When a caribou herd numbers just 11 animals, every calf counts. That’s the motivation of government, conservation groups and Indigenous groups in Canada and the United States trying to save a critically endangered, globally unique subpopulation of woodland caribou in the southern Rocky Mountains and Columbia Mountains.
Known as mountain caribou, these animals once roamed the forests of southern British Columbia, northeastern Washington and northwestern Idaho by the thousands, spending summer and winter high on the mountains and spring and fall at lower elevations, feeding on tree lichens. But increasing logging, agriculture and backcountry recreation have driven competing species, such as moose, and new predators, namely wolves and mountain lions, into the area. As a result, mountain caribou are today fragmented into an estimated 18 small herds. Some, such as the South Selkirk and South Purcell groups, have fewer than 15 animals.

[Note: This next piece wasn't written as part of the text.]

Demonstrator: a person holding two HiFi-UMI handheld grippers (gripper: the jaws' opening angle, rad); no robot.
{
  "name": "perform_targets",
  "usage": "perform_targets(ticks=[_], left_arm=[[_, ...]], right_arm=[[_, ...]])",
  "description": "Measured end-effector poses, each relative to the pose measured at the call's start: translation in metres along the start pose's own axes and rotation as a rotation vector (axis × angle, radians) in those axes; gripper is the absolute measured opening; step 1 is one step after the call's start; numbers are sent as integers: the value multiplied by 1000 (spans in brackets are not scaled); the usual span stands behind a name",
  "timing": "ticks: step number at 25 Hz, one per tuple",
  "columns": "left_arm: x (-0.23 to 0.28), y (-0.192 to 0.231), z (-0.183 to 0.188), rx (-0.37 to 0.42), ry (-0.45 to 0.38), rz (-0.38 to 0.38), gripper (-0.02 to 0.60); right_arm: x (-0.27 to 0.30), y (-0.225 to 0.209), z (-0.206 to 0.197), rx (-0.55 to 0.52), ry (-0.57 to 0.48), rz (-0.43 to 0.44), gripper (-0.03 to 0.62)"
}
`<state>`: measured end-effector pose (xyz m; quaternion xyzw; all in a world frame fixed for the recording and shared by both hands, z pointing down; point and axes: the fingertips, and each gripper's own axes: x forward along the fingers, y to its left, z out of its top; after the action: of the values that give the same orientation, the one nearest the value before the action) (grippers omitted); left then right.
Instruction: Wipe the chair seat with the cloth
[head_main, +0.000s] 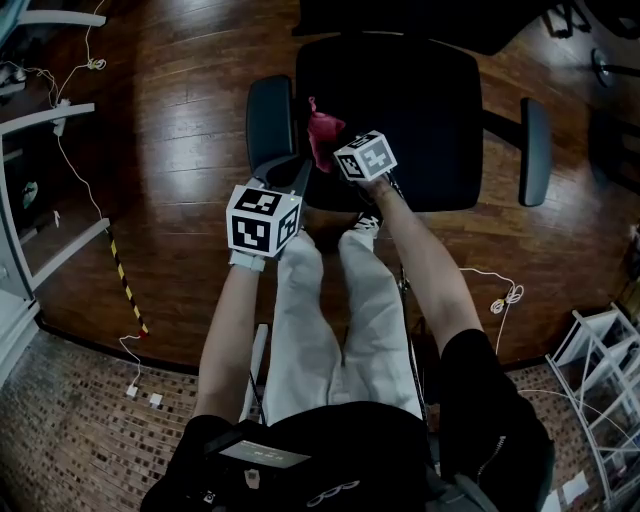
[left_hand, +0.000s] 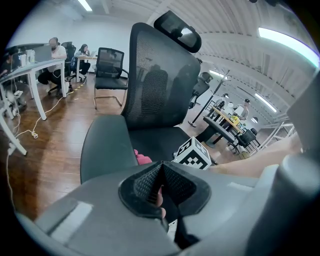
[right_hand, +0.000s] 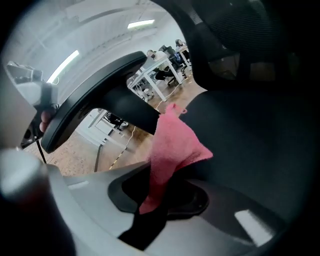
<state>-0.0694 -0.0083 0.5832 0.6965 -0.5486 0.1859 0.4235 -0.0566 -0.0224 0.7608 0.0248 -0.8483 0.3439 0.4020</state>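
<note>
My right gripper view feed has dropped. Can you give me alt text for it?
The right gripper has its jaws shut on a pink cloth, which sticks out in front of the black chair seat. The chair's armrest crosses the upper left, with white office desks on a wooden floor beyond it.

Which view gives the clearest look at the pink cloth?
The right gripper view: the cloth hangs large at centre, pinched by the right hand-held gripper. The head view shows only a small red patch at the left edge of the seat; the left gripper view shows just a sliver.
</note>
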Motion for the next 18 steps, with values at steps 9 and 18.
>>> perform_targets(ticks=[9, 18], left_arm=[[1, 5, 0, 6, 2, 19, -6], [0, 7, -1, 13, 2, 44, -6]], right_arm=[[-75, -104, -46, 84, 43, -237, 71], [-183, -189, -105, 151, 62, -481, 71]])
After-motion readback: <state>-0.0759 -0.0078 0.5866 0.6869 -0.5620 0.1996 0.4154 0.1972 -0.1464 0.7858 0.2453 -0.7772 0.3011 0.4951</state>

“These guys are on the brink,” says David Moskowitz, a wildlife biologist and photographer who began tracking and studying the species in 2015 and launched the Mountain Caribou Initiative that year to call attention to the plight of the South Selkirk herd and other mountain caribou.
“They’re not going to be able to recover without some serious attention in helping their calves survive,” says Moskowitz. “Some translocation of other mountain caribou to help with genetics is also going to be important, but on their own, their chances of survival are pretty dim.”
To improve those prospects, the Kalispel Tribe in Washington and the Kootenai Tribe in Idaho teamed up last fall with wildlife officials from both states and the B.C. government to construct a maternal pen in the Nature Conservancy of Canada’s Darkwoods Conservation Area, which protects large tracts of the old-growth forest the caribou rely on for food. Although almost four metres of snow this winter rendered the pen useless — the caribou could have walked over it — the plan is to use the pen in spring 2019. At that point, pregnant females from the South Selkirk herd will be net-captured by helicopter and spend three to four months in the eight-hectare enclosure, surrounded by a six-metre-high fence. There, they’ll give birth to and nurture their calves, free from predators, before being released later in the summer. A similar project near Revelstoke, B.C., has been credited with stabilizing the Columbia North caribou herd, which currently numbers about 150 animals.
Moskowitz thinks the project may be the South Selkirk herd’s last chance for survival, but he’s encouraged by the cooperation he’s seen. “Seeing private conservation, government and First Nations working together for something that’s conservation-oriented and culturally relevant is a hopeful story.”
Ultimately, though, without concerted, cross-border efforts to preserve and reconnect the caribou’s forest habitat, the animals will continue to face the same pressures that have brought them to the brink, Moskowitz says.
“Humans have changed this landscape to make it more suitable for creatures other than caribou, and unless we allow this ecosystem to return to something like what it was historically, they have a rough road ahead of them.”